Last updated April 27, 2018

The Cryoglobulin Blood Test is a test to detect cryoglobulins in blood. It is used to aid in the diagnosis of cryoglobulinemia and certain cancers.


What are the other Names for this Test? (Equivalent Terms)

  • Cryo Blood Test
  • Cryocrit Blood Test
  • Cryoprotein Blood Test 

What is Cryoglobulin Blood Test? (Background Information)

  • Cryoglobulins are abnormal blood proteins that precipitate and harden, when exposed to cold temperatures. This obstructs the flow of blood, causing diseases
  • Cryoglobulins are actually a type of immune protein, called immunoglobulins (also called antibodies, when in circulation). Immunoglobulins are of two forms:
    • Monoclonal immunuglobulins are identical and originate from one cell line
    • Polyclonal immunoglobulins are different and originate from multiple cell lines
  • However, cryoglobulins are abnormal immunoglobulins. They are susceptible to clumping, when the temperature of blood falls below normal levels (37°C), especially in the fingers
  • Clumped cryoglobulins interfere with blood flow, which is problematic, because tissues in the extremities may become starved for oxygen. Cryoglobulins may also elicit an immune response, if they clump together. This causes inflammation, clotting, and circulatory problems
  • Symptoms caused by cryoglobulins are associated with Raynaud’s phenomenon and includes skin discoloration and tingling of the extremities; most commonly, this involves the fingers and toes
  • The condition of large amounts of precipitated cryoglobulins is called cryoglobulinemia. There are 3 types of cryoglobulinemia:
    • Type I cryoglobulinemia - caused by deformed monoclonal antibodies; associated with cancer
    • Type II cryoglobulinemia - caused by both deformed monoclonal and polyclonal antibodies; associated with viral infections
    • Type III cryoglobulinemia - caused by deformed polyclonal antibodies; associated with autoimmune diseases
  • The Cryoglobulin Blood Test is a test to detect cryoglobulins in blood. It is used to aid in the diagnosis of cryoglobulinemia and certain cancers

What are the Clinical Indications for performing the Cryoglobulin Blood Test?

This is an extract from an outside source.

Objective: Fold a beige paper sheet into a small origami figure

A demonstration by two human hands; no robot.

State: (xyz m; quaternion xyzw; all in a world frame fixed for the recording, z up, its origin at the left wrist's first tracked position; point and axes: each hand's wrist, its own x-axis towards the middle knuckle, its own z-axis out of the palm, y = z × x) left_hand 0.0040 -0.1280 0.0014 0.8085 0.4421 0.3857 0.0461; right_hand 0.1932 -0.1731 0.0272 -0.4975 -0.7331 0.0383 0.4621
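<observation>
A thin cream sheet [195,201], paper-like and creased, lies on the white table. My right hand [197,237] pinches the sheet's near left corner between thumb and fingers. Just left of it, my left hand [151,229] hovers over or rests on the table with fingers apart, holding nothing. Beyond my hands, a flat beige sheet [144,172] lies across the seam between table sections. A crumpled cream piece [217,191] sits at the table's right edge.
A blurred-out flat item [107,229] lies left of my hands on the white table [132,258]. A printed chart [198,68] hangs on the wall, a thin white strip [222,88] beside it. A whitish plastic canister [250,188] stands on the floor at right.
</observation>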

Following are the clinical indications for performing a Cryoglobulin Blood Test:

  • Problem with the extremities (hands and feet) that include:
    • Sensitivity to cold
    • Rash
    • Joint pain
    • Paleness
    • Weakness
    • Swelling
    • Tingling sensation 

How is the Specimen Collected for Cryoglobulin Blood Test?

Following is the specimen collection process for Cryoglobulin Blood Test:

Sample required: Blood

Process: Insertion of a needle into an arm vein.

Preparation required: No special preparation is needed prior to the test. 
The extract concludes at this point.